Testing TLS configuration:

Terminal window
# Verify what TLS version and cipher suite was negotiated
openssl s_client -connect yourdomain.com:443 -tls1_3 2>&1 | grep -E "Protocol|Cipher"
# Check if HSTS is set
curl -sI https://yourdomain.com | grep -i strict
# Full certificate chain check
openssl s_client -connect yourdomain.com:443 -showcerts 2>/dev/null | openssl x509 -noout -text

Common TLS Vulnerabilities and Mitigations

VulnerabilityAffected VersionsMitigation
POODLESSL 3.0, TLS 1.0 (CBC)Disable SSL 3.0 and TLS 1.0
BEASTTLS 1.0 (CBC)Upgrade to TLS 1.2+
CRIMETLS with compressionDisable TLS compression
BREACHHTTP with compressionUse CSRF tokens, limit reflected user input
HeartbleedOpenSSL 1.0.1 – 1.0.1fPatch OpenSSL, rotate certificates/keys
FREAK/LogjamExport cipher suitesDisable export ciphers, use 2048+ DH params
ROBOTRSA PKCS#1 v1.5 key exchangeUse TLS 1.3 or disable RSA key exchange

Most of these are eliminated by using TLS 1.3 with a modern OpenSSL version. The vulnerabilities are listed here because they appear in compliance scan reports against older systems that haven’t been patched or reconfigured.
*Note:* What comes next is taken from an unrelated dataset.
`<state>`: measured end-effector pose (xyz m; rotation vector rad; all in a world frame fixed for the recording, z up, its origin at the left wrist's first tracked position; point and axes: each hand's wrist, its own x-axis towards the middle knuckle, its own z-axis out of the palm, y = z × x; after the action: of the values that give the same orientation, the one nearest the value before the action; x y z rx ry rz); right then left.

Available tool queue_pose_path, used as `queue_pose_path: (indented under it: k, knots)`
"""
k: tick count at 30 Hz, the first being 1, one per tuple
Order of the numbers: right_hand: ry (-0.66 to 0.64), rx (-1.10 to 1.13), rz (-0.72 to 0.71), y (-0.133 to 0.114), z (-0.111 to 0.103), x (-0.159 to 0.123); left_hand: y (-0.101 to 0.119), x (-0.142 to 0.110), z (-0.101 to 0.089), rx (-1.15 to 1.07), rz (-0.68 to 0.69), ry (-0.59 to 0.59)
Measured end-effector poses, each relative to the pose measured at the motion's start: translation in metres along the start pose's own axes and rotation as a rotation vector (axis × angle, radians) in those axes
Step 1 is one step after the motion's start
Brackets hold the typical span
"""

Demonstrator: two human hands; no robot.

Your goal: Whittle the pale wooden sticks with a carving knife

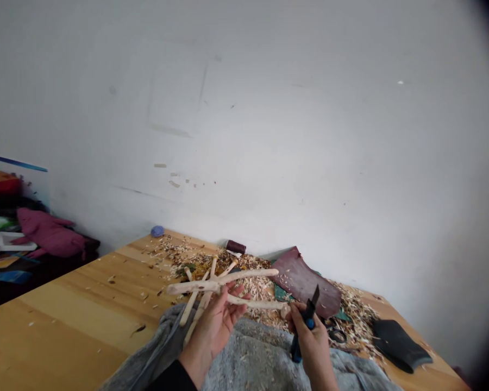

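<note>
My left hand [217, 326] is closed around the middle of a pale, peeled forked stick [252, 276], whose prongs point right above the table. My right hand [314, 343] grips a blue-and-black utility knife [309, 315] with its blade pointing up. The fingertips of that hand also meet the tip of the stick's lower prong. Behind and under my left hand are more peeled sticks [190, 308], partly hidden by it. A grey cloth [261, 350], sprinkled with shavings, is spread beneath both hands.
Wood shavings [358, 312] cover much of the wooden table [65, 320]. Toward the wall lie a maroon leather piece [305, 277] and a dark spool [236, 247]. Scissors handles [336, 332] and a black folded piece [399, 343] are on the right. A blue-violet lump [157, 231] sits at the far corner.
</note>
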<state>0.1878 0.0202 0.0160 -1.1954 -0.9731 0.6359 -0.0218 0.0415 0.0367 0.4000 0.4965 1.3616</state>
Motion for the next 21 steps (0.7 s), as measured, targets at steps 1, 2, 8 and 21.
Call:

What Post-Quantum TLS Looks Like

NIST finalized post-quantum cryptography standards in 2024, and browser vendors are beginning to integrate them. ML-KEM (Kyber) is being added to TLS key exchange alongside ECDHE — initially as a “hybrid” mode where both algorithms must be secure for the connection to be secure.

Chrome began deploying hybrid ECDHE + Kyber (X25519MLKEM768) in 2024. This protects against future quantum computers that could break elliptic curve key exchange, without breaking compatibility with existing certificate infrastructure.

For most organizations, the immediate action is to ensure you’re using TLS 1.3 (which supports the hybrid key exchange) and monitoring the IETF and NIST standards as post-quantum TLS is formalized in the coming years.

TLS is not static. It has been continuously improved to address newly discovered attacks while maintaining backward compatibility where possible and breaking it where necessary. The current deployment — TLS 1.3 with ECDHE and ECDSA certificates — represents the best of what’s been learned from 30 years of iterating on encrypted network communication.